Search the listing for the word "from" and return each line that contains it.
*** DATA BLOCK
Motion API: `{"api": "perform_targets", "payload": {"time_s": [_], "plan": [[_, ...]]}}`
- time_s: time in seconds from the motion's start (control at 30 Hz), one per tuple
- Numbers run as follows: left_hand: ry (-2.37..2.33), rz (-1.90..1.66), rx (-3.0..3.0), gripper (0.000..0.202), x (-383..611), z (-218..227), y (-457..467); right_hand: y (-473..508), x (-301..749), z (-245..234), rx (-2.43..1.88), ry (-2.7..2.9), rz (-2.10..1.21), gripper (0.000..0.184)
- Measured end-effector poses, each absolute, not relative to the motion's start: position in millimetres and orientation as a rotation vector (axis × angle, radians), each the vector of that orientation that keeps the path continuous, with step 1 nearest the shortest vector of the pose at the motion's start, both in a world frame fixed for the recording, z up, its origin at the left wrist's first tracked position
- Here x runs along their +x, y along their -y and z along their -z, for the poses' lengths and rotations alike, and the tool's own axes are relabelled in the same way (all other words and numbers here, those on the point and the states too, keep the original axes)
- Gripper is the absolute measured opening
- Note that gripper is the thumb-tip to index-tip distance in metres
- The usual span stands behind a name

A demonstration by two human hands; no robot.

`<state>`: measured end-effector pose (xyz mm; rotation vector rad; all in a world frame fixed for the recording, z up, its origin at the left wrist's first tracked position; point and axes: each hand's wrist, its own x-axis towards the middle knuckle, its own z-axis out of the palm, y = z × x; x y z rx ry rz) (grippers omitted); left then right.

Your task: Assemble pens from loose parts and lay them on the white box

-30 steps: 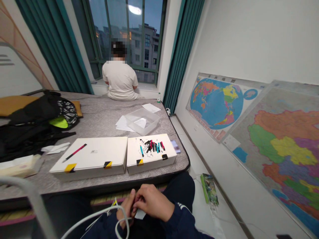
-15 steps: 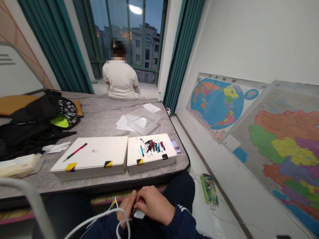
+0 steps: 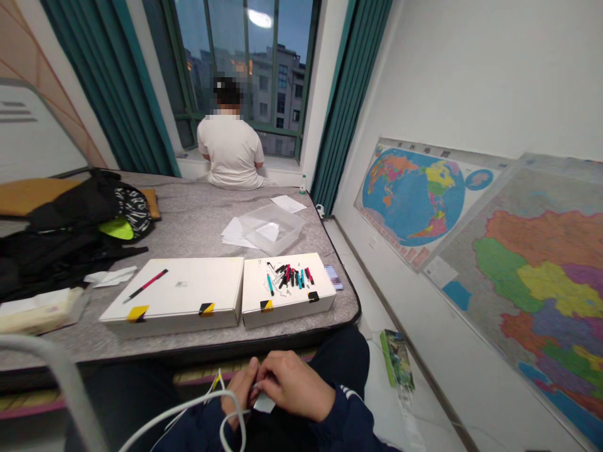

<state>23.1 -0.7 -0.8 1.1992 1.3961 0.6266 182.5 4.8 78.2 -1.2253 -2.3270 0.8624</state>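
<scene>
Both my hands are together low in my lap, in front of a grey mattress (image 3: 198, 220). My left hand (image 3: 241, 389) is closed, fingers pinched round something small that I cannot make out. My right hand (image 3: 294, 384) curls over it, fingertips pressed to the same spot, with a small white piece (image 3: 264, 403) showing just beneath. A white cable (image 3: 188, 408) loops over my left wrist. On the mattress ahead, a small white box (image 3: 287, 295) carries several coloured pen parts (image 3: 288, 276), and a larger white box (image 3: 176, 298) carries one pink pen (image 3: 145, 285).
A clear plastic tray (image 3: 269, 229) and loose papers lie farther back. Black bags (image 3: 70, 232) fill the left side. A person in a white shirt (image 3: 230, 154) sits at the window, back turned. Maps (image 3: 471, 220) lean on the right wall; a booklet (image 3: 396, 358) lies on the floor.
My hands stay together in my lap with only slight finger movement. The view has shifted a little to the left.
</scene>
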Motion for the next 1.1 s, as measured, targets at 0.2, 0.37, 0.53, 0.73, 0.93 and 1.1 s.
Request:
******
> **OUTPUT**
- time_s: time in seconds from the motion's start (control at 30 Hz), one per tuple
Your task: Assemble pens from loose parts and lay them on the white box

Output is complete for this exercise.